### WHAT THE TASK REQUIRES
Restate the opening lines of the material below word for word, stopping after the line that contains "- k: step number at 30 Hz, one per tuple".

### COLLECTED DATA
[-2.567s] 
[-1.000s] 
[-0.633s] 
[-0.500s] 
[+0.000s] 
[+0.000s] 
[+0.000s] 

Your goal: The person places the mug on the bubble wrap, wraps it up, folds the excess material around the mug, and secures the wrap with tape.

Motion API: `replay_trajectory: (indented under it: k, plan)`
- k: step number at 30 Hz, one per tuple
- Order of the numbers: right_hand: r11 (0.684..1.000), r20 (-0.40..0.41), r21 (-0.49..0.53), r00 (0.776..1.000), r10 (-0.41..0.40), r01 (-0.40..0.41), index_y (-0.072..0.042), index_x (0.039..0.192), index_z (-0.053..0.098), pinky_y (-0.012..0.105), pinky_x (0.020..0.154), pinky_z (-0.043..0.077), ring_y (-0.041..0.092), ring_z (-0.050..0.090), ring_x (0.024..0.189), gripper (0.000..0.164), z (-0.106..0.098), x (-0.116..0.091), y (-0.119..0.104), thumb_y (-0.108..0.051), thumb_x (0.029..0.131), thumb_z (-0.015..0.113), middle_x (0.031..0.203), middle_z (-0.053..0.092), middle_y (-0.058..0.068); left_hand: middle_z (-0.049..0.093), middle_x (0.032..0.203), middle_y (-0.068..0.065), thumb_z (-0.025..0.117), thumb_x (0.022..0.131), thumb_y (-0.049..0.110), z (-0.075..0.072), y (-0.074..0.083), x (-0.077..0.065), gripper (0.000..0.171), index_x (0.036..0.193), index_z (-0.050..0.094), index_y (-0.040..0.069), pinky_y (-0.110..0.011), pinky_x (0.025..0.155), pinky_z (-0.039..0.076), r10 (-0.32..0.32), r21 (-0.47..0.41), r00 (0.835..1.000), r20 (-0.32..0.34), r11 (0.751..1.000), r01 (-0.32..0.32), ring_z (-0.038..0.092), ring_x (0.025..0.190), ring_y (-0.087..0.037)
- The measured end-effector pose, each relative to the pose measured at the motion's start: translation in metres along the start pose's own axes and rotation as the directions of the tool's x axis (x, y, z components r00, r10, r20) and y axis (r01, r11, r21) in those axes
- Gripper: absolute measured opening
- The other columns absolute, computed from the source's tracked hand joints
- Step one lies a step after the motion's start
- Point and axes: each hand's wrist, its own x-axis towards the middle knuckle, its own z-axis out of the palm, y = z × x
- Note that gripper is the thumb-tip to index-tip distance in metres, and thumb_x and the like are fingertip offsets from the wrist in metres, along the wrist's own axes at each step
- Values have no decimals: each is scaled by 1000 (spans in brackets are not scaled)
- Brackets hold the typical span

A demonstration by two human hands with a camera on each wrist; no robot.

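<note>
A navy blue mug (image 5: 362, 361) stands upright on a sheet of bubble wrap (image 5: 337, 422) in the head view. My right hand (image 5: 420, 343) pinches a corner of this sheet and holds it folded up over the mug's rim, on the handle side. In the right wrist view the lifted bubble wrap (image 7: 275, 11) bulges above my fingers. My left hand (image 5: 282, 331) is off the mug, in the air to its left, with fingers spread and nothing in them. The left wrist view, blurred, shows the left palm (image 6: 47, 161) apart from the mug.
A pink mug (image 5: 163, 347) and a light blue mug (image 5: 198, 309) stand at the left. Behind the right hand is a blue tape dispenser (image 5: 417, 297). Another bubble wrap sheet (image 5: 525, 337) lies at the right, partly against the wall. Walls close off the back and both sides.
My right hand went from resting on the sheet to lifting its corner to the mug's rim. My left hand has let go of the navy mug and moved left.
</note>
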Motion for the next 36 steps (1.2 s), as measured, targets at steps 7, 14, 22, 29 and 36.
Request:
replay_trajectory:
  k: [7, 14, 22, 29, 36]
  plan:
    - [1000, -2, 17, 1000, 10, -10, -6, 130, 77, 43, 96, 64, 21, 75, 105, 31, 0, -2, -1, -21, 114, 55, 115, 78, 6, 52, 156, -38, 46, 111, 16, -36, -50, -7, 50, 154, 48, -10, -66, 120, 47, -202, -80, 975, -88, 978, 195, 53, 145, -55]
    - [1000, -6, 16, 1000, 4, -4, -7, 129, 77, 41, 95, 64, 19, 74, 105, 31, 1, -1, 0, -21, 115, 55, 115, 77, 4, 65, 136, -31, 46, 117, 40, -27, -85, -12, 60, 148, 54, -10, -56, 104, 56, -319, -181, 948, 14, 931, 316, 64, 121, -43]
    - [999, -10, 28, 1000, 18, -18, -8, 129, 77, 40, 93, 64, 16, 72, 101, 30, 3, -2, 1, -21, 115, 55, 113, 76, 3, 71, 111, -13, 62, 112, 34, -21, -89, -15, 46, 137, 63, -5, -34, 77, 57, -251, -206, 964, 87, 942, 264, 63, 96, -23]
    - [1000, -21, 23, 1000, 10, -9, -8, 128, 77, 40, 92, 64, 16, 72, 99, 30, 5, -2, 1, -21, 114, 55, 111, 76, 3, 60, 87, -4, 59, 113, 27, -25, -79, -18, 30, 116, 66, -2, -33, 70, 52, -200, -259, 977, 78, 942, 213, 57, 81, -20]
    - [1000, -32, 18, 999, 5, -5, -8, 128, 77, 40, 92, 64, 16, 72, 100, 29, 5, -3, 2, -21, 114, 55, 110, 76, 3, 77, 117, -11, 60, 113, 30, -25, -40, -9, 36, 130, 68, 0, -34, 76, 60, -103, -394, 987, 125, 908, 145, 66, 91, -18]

### RESPONSE BELOW
[-2.567s] 
[-1.000s] 
[-0.633s] 
[-0.500s] 
[+0.000s] 
[+0.000s] 
[+0.000s] 

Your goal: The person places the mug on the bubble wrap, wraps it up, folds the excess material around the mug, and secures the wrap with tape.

Motion API: `replay_trajectory: (indented under it: k, plan)`
- k: step number at 30 Hz, one per tuple

No more output is needed here.